§ WHAT THE TASK REQUIRES:
Beginning with the line where "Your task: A" appears, retype every remaining line of the data below, both the first and last included.

[[ DATA SHOWN open ]]

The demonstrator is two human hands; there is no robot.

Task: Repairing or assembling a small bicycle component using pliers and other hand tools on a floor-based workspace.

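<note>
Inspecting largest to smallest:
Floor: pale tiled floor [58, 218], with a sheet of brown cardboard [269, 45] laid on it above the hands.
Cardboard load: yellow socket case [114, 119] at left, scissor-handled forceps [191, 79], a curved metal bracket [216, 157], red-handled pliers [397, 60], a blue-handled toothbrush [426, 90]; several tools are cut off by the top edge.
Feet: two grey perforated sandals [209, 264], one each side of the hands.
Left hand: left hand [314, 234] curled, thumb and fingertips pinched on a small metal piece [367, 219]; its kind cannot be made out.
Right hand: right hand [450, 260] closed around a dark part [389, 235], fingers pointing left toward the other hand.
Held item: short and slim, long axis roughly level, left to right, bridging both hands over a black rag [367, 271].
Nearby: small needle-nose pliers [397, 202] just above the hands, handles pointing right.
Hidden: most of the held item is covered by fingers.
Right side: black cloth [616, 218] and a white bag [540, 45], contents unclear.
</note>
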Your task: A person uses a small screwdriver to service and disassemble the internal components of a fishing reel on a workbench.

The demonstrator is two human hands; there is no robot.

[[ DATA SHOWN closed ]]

§ RESULT OF THIS TASK:
Your task: A person uses a small screwdriver to service and disassemble the internal components of a fishing reel on a workbench.

The demonstrator is two human hands; there is no robot.

No other output is expected for this exercise.